- **AIM OF THE TASK**: Please reproduce exactly the lines that begin the listing below, up to and including the line where "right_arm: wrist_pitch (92" occurs.

- **AVAILABLE RECORDS**:
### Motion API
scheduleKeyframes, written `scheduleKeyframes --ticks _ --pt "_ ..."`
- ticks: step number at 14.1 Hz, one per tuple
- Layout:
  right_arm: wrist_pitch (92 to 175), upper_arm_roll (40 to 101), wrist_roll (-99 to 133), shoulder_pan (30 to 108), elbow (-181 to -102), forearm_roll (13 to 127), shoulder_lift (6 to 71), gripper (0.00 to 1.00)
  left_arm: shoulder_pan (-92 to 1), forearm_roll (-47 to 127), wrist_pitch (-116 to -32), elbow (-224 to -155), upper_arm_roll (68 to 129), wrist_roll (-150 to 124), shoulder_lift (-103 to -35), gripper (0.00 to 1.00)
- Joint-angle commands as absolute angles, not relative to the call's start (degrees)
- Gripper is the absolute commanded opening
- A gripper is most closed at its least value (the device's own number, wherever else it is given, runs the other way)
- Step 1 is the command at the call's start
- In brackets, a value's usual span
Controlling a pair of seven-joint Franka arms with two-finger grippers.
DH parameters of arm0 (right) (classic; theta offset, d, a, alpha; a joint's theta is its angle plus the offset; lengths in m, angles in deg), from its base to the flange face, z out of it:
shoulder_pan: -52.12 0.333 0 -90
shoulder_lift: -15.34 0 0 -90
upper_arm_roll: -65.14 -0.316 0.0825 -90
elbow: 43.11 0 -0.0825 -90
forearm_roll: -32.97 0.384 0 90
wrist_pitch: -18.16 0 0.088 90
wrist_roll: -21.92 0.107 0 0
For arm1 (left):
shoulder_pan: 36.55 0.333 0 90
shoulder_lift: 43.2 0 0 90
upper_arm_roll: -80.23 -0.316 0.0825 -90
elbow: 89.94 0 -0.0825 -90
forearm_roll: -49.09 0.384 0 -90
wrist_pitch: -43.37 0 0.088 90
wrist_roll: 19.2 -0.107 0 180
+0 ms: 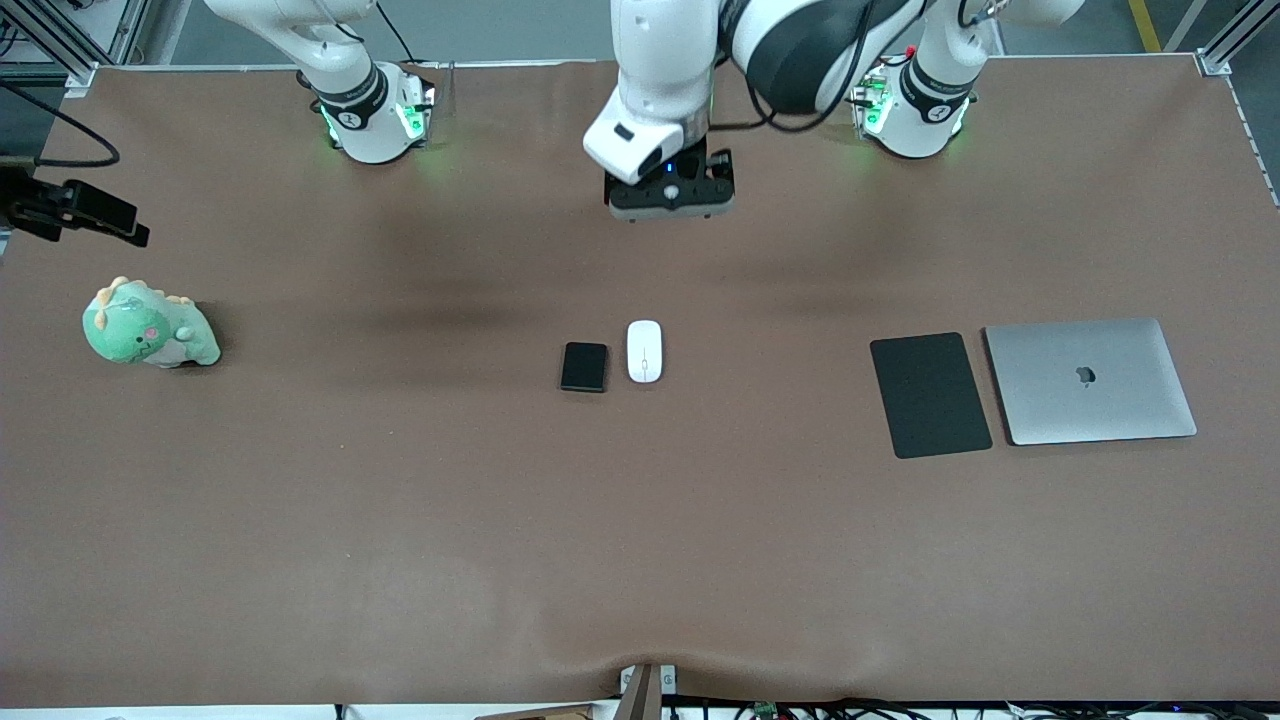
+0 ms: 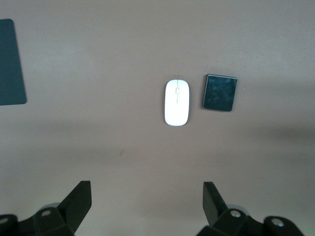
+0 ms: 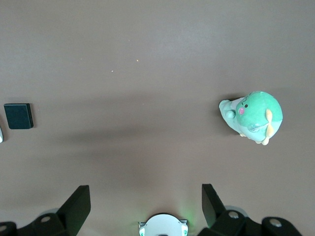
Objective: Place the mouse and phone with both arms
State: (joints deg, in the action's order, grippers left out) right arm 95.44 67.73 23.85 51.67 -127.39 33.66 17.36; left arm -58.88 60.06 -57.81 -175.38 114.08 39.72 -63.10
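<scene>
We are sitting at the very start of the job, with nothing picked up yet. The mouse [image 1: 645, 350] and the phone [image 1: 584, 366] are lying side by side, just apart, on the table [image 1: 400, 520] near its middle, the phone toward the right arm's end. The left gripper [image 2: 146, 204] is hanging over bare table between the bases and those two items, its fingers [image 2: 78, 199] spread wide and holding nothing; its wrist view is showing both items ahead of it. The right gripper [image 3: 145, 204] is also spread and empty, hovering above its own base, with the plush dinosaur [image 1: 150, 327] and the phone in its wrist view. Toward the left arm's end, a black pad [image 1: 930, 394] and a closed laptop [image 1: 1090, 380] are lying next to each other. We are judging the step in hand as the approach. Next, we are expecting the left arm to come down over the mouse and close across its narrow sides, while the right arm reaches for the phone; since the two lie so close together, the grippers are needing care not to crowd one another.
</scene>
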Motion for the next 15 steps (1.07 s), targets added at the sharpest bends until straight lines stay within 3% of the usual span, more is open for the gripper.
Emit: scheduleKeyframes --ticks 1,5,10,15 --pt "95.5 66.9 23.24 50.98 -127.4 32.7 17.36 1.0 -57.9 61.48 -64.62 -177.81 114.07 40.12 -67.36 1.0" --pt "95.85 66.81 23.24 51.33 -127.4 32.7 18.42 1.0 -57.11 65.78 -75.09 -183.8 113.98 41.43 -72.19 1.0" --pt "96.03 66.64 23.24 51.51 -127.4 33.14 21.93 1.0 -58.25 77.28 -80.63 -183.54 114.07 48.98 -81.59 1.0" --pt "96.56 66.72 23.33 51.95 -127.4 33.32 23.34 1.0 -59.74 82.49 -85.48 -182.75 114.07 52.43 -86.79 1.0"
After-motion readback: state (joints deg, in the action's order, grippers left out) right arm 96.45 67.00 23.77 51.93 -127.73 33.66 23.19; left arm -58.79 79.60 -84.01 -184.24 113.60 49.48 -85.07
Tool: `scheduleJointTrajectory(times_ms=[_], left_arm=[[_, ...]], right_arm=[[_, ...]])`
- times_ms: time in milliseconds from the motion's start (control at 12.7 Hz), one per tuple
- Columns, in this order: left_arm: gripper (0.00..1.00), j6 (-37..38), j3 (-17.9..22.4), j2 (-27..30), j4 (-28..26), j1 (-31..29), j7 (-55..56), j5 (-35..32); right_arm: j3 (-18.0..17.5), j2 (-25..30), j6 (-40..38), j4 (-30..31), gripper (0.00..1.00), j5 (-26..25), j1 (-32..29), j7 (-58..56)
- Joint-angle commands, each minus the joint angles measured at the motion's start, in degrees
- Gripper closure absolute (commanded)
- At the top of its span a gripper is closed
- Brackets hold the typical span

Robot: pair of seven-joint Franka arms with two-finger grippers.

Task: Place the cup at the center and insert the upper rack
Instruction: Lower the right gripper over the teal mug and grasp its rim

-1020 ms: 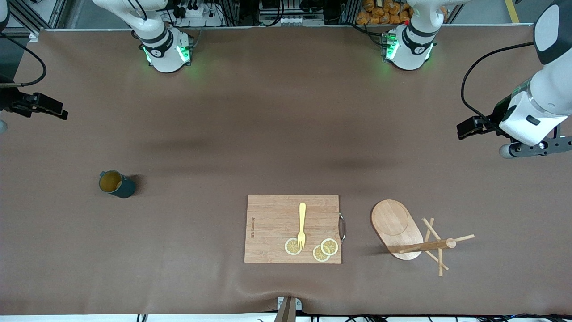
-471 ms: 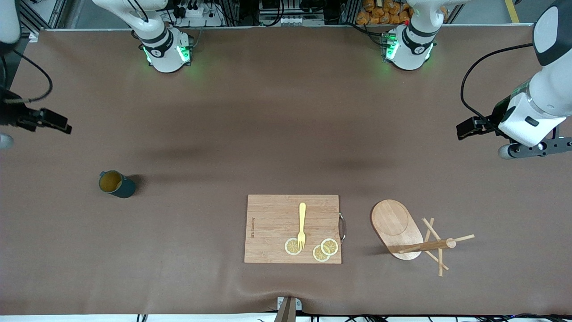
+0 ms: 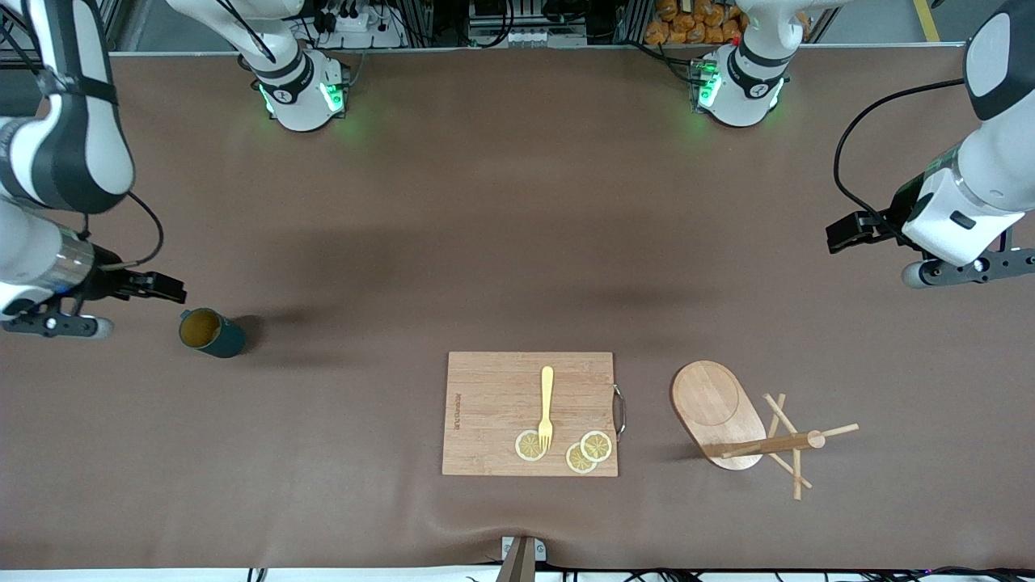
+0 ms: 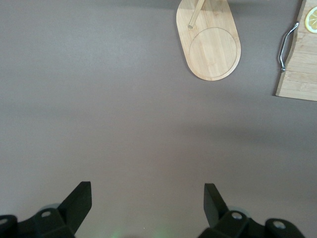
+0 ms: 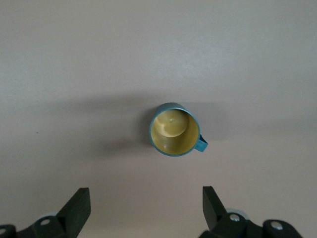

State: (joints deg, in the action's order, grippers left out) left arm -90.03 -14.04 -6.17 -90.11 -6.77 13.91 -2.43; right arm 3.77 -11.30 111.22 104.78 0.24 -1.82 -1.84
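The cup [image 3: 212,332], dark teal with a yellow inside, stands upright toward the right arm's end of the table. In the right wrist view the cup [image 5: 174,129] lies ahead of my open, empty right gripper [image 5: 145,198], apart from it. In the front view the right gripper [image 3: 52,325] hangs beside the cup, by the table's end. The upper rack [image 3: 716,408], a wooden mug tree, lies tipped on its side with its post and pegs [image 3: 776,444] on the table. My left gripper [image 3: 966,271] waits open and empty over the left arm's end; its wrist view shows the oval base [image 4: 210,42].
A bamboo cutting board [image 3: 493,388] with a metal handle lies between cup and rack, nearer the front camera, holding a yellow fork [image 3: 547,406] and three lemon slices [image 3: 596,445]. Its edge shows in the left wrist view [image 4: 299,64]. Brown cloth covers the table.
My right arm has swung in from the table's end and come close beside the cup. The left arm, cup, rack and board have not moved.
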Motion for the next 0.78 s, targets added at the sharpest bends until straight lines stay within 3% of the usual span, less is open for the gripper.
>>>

- **EXERCISE RESULT**:
### Motion API
scheduleKeyframes, written `scheduleKeyframes --ticks _ --pt "_ ..."`
- ticks: step number at 14.1 Hz, one per tuple
- Layout:
  right_arm: wrist_pitch (92 to 175), upper_arm_roll (40 to 101), wrist_roll (-99 to 133), shoulder_pan (30 to 108), elbow (-181 to -102), forearm_roll (13 to 127), shoulder_lift (6 to 71), gripper (0.00 to 1.00)

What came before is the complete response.